Saímos, portanto, de Atar para alcançar Ouadane, seguindo depois para uma zona desértica de pistas de areia revolta com numerosas dunas que nos levaria a Chingueti e continuando, depois, para chegarmos finalmente ao nosso destino-partida, Atar.

Seria um dia de percurso curto em que faríamos um trajecto turístico, excepção feita à incursão dunar de uma beleza vinda da mescla de areia dourada com múltiplas disformes ondulações de infinita lonjura.

Começámos o trajecto pelo
mais largo e longo estradão onde alguma vez já estive,
de um piso de lisura irrepreensível, tendo tudo corrido bem até ao seu final.

Tudo corrido bem não, pois ocupando a mesma viatura viajava comigo um casal, o que me não permitiu varrer algumas das soberbas curvas daquele majestoso estradão, principalmente uma delas já perto do seu término, mas que ficaram gravadas na minha memória, podendo já várias vezes, posteriormente, ter lá experimentado a trajectória certa para que no máximo de velocidade as possa fazer.

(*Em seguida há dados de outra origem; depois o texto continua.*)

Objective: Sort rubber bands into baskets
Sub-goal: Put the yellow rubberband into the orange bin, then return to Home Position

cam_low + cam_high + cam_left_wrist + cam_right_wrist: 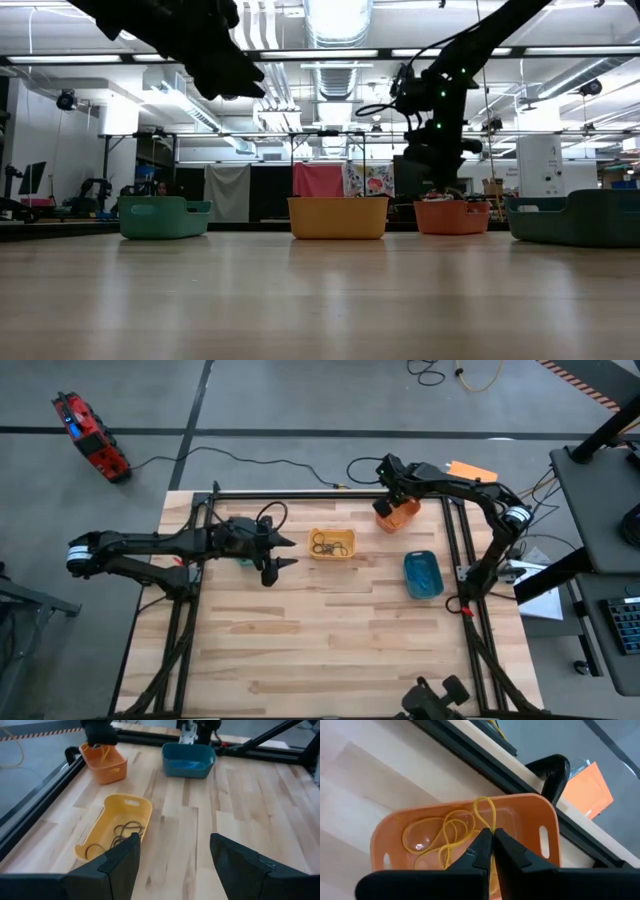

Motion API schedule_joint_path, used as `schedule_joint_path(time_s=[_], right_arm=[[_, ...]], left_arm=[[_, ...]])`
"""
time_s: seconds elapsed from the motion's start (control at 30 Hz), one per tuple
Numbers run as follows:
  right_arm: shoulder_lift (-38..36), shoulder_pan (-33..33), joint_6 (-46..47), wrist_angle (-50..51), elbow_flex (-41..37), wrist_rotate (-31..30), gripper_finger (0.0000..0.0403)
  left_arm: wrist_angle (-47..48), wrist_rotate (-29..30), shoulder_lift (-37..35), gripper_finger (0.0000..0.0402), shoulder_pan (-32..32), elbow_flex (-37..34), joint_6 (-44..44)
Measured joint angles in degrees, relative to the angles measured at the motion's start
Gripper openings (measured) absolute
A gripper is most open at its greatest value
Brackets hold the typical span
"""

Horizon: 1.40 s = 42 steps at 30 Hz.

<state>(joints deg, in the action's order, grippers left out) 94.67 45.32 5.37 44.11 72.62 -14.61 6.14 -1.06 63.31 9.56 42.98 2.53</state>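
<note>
My right gripper (388, 497) is over the orange basket (398, 516) at the far right, shut on a yellow-orange rubber band (485, 812). More yellow-orange bands (442, 832) lie on that basket's floor. My left gripper (288, 552) is open and empty, raised just left of the yellow basket (332, 544), which holds dark bands (122, 832). The blue basket (423, 574) holds blue bands (189, 765). The teal basket (165, 217) stands under my left arm. My right gripper pinches one yellow-orange band between its two fingertips (482, 845), coming from above into the orange basket. A narrow loop of the band (481, 806) sticks out past the fingertips over the basket's floor. Whether that loop rests on the floor, I cannot tell.
A black metal frame (300, 494) runs along the table's far edge and down both sides. Bare wooden table (330, 640) lies in front of the baskets. An orange sheet (587, 790) lies beyond the frame behind the orange basket.
</note>
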Motion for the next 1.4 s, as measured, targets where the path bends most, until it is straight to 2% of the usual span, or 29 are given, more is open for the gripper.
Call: schedule_joint_path(time_s=[0.17,0.27,0.6,0.73,0.9,1.03,1.13,1.23,1.4], right_arm=[[-0.1,0.0,2.3,2.9,-0.6,1.1,0.0011],[-0.2,0.0,2.9,5.0,-0.6,1.5,0.0026],[-0.8,-0.1,3.7,3.7,-0.9,2.2,0.015],[-4.9,-2.4,1.4,-1.1,-1.1,13.3,0.0178],[-12.0,-10.2,-6.7,-20.2,-7.0,26.2,0.0187],[-19.4,-17.6,-9.9,-43.2,-19.1,38.5,0.0184],[-24.6,-22.5,-9.5,-55.3,-27.6,40.1,0.0182],[-29.3,-25.2,-10.4,-59.6,-33.5,40.1,0.0183],[-37.1,-25.1,-10.4,-59.8,-40.5,39.9,0.0179]], left_arm=[[1.8,1.6,0.0,0.0223,0.0,0.0,1.0],[1.9,2.1,0.0,0.0223,0.0,0.0,1.2],[1.7,2.1,0.0,0.0223,0.0,0.0,1.2],[2.2,2.1,0.2,0.0223,-0.1,0.0,4.1],[4.7,3.0,-0.5,0.0223,-1.0,-1.1,2.4],[-2.6,7.4,-8.5,0.0223,-3.4,-7.4,1.8],[-8.8,5.6,-17.4,0.0223,-4.7,-13.5,0.0],[-11.2,3.2,-26.9,0.0223,-5.0,-18.0,-0.5],[-8.2,3.7,-43.1,0.0223,-4.7,-22.5,-1.9]])
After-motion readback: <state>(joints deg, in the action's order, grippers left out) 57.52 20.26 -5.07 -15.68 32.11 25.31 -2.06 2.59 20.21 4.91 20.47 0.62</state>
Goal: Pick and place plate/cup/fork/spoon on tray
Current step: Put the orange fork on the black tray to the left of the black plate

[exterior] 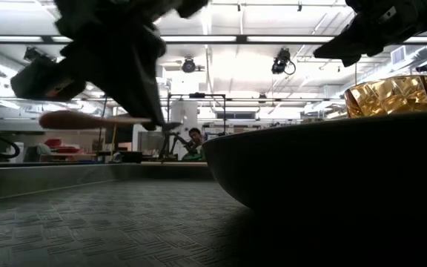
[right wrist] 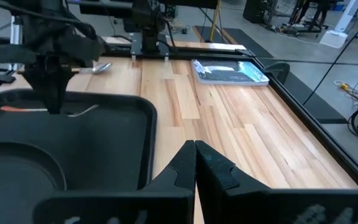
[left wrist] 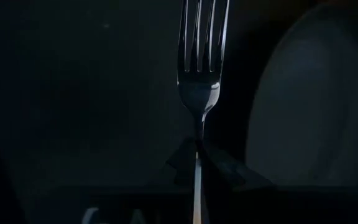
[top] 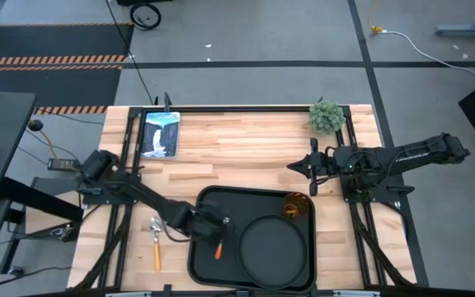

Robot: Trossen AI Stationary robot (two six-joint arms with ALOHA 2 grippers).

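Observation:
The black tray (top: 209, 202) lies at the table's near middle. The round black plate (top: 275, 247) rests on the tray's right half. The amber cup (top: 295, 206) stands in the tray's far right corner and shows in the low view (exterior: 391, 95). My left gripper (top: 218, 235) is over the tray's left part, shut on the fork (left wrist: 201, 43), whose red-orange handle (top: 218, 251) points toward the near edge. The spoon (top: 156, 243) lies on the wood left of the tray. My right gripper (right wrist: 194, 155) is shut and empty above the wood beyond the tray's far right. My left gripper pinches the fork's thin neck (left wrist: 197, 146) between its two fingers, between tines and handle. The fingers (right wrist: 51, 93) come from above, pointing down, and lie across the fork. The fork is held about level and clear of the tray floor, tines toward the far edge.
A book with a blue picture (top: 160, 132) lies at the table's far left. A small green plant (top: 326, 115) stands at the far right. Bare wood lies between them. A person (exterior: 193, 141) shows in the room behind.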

O perigo é quase nulo pois em caso de impossibilidade dos carros se segurarem na trajectória da curva é só endireitar o volante seguir em frente, uma vez que é deserto, não há pedras nem árvores, portanto um bom sítio para quem tem a noção de como evitar que um jipe "capote", de poder ali experimentar a sensação dos pilotos do mundial de ralis em idênticas curvas.

Não posso nunca deixar de recordar que uma vez, levando ao meu lado o guia de uma outra expedição por nós posteriormente efectuada, na tal curva, após a ter concluído, ele ter batido as palmas de contentamento pela sensação obtida, palmas essas batidas de certeza a um ritmo inferior ao do meu ritmo cardíaco pois dessa vez exagerei na velocidade e, como resolvi não fazer redução na caixa de velocidades, foi em quinta velocidade que vinha e foi em quinta que a efectuei, obtendo assim o máximo da derrapagem mas o mínimo da tracção para que, com mais segurança, pudesse sair daquela situação.

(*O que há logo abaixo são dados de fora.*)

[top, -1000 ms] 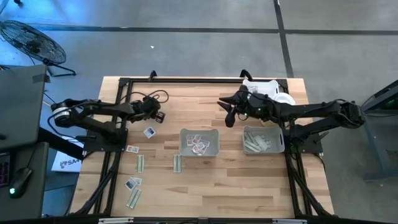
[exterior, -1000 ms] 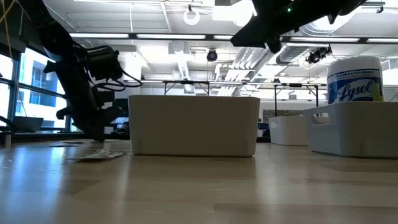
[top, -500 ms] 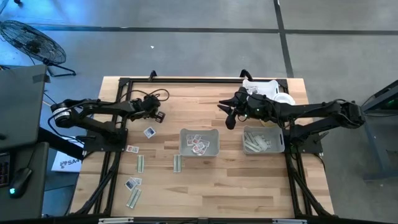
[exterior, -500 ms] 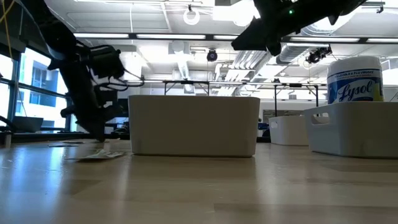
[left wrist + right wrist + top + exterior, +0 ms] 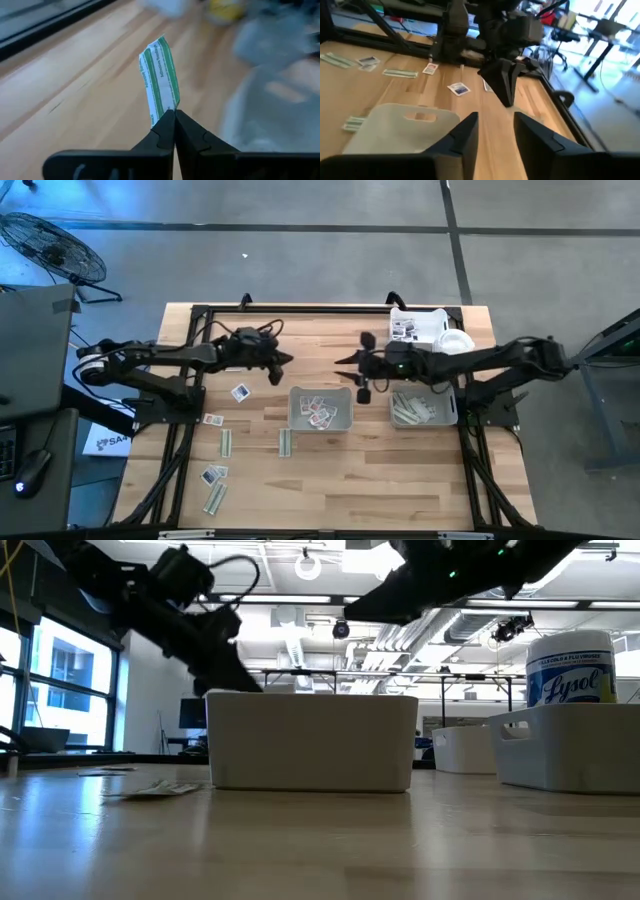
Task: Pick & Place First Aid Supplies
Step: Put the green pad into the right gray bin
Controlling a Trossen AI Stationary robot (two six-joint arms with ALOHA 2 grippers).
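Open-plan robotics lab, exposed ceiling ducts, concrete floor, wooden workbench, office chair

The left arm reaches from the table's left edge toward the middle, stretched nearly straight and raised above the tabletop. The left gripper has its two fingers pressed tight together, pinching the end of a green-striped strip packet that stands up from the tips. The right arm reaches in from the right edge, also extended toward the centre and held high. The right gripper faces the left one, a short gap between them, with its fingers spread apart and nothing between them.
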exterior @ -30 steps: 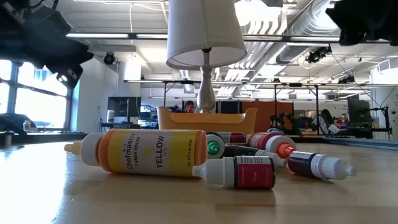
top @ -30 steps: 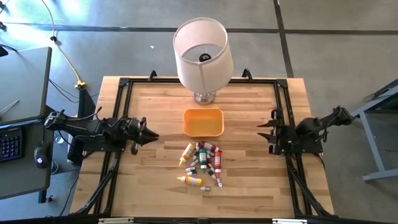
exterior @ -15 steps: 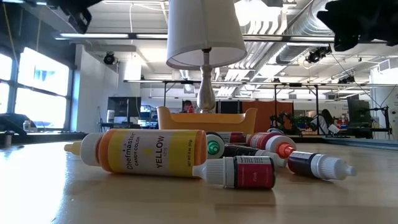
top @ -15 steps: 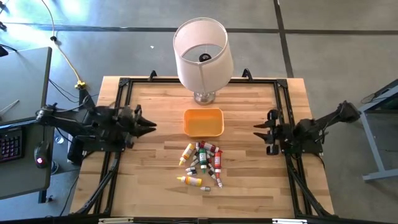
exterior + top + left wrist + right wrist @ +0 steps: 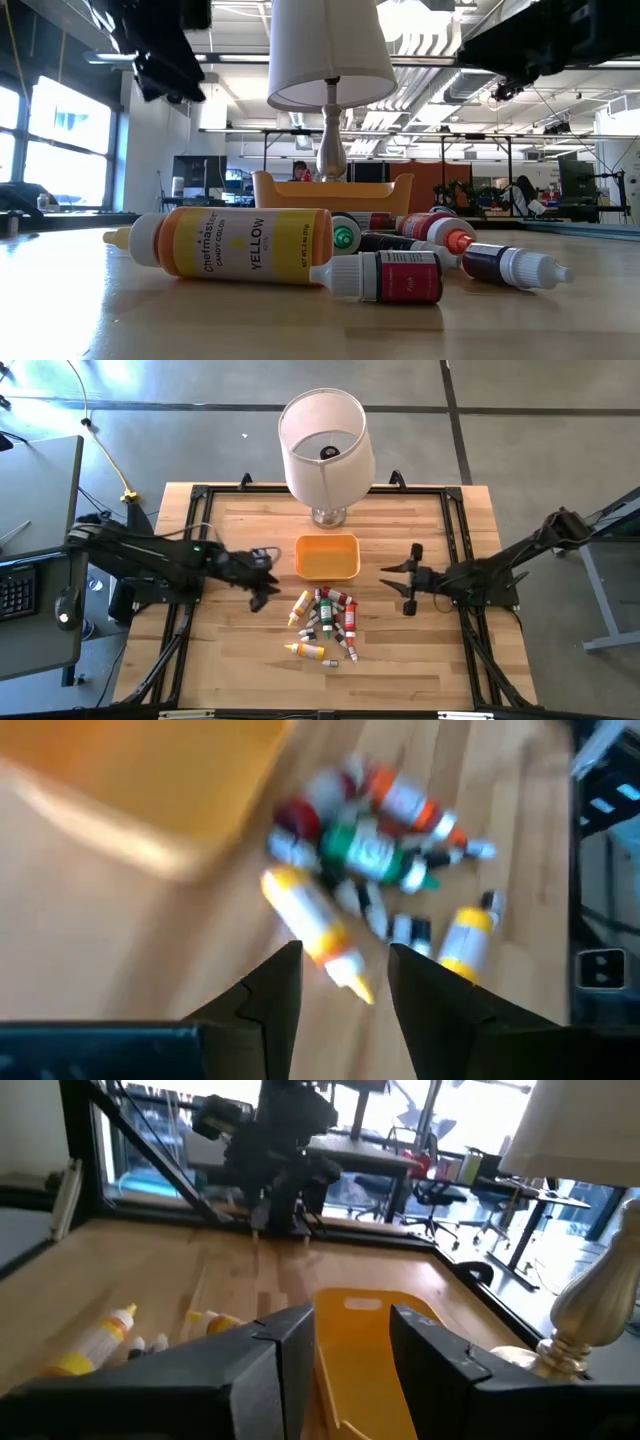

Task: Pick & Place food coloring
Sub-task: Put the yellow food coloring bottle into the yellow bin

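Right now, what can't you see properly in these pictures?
- Food coloring pile, high view: bottles too small to count or read.
- Same pile, left wrist view: blurred.
- Orange tray, low view: its inside is hidden by its wall.
- Lampshade, low view: top cut off.

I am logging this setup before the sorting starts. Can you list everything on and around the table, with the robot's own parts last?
food coloring bottles: about a dozen, yellow, red, green and dark, lying in a heap mid-table, none in the tray.
yellow bottle: one, labelled yellow, lying nearest the low camera.
tray: one, orange, square, between lamp and heap.
lamp: one, white shade on a silver base, at the table's far edge.
table: one, light wood with a black frame.
left tool: open, empty, above the table left of the heap.
right tool: open, empty, above the table right of the heap.
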You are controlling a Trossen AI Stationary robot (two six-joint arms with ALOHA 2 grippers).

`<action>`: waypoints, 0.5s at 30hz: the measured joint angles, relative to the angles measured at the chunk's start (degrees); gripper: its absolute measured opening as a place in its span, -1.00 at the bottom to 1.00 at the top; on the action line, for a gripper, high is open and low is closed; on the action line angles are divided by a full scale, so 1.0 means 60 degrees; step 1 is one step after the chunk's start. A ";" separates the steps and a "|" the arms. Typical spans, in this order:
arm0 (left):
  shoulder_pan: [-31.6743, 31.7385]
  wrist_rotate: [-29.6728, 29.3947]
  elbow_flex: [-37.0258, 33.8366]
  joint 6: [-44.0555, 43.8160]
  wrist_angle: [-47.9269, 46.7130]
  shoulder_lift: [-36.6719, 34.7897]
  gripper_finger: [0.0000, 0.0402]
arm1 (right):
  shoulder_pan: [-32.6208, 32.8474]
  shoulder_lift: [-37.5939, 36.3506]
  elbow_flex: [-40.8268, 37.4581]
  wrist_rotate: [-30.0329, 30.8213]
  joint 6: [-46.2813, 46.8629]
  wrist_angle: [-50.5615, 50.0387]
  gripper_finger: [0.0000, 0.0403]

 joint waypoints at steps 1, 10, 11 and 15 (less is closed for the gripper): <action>-0.0002 0.0228 0.0014 -0.0539 -0.0046 0.0313 -0.27 | 0.0003 0.0193 0.0090 0.0023 -0.0011 -0.0011 -0.38; 0.0000 0.1422 0.0049 -0.2059 0.0336 0.2786 -0.27 | 0.0003 0.0833 0.0394 0.0149 -0.0752 -0.0039 -0.38; 0.0000 0.1592 0.0046 -0.2205 0.0486 0.2965 -0.27 | 0.0003 0.0833 0.0397 0.0199 -0.0768 -0.0064 -0.38; -0.0171 0.1809 0.0057 -0.2854 0.1099 0.3444 -0.27 | 0.0003 0.0837 0.0397 0.0555 -0.0773 -0.0068 -0.38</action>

Já tentei posteriormente repetir o feito, mas a coragem falta pela forte lembrança da assustadora sensação experimentada, apesar de ter a noção de ter conseguido efectuar com a máxima perfeição a dita curva.

Um homossexual assumido da minha terra natal tinha uma frase, dita com outros desígnios, mas que aqui se pode aplicar tal a sensação obtida:

Um misto de dor (aqui mental e não física) e de prazer, mas não experimentem, não experimentem....

Tudo a correr bem, portanto, até entrarmos na pista arenosa que nos iria levar a Ouadane, o tal entreposto comercial português já descrito numa estória anterior.

A partir daí a Toyota dos cozinheiros parava de alguns em alguns quilómetros devido a aquecimento, esperávamos um pouco e lá prosseguíamos, mas passado pouco tempo já não era só aquela avaria, já havia outra que se manifestava
tirando a potência do motor e as paragens tornaram-se mais frequentes e demoradas, pois além de esperar pelo arrefecimento da carrinha tinha de se retirar o filtro de gasóleo para se expurgar alguma sujidade que entupia esse
filtro.

Bom, alguma sujidade seria aquilo que se escreveria noutras circunstâncias, mas a realidade é que o que saía daquele filtro era um líquido completamente lamacento e pantanoso longe de parecer combustível.

Aproveitava estas paragens repetitivas para a pé ir admirando as dunas, as contra dunas, as várias colorações da areia, a tirar uma foto aqui outra ali, a procurar fósseis, pedras e a começar a admirar as diferentes formas esculturais que tomam as diferentes acácias consoante os ventos que as amoldam durante o seu crescimento.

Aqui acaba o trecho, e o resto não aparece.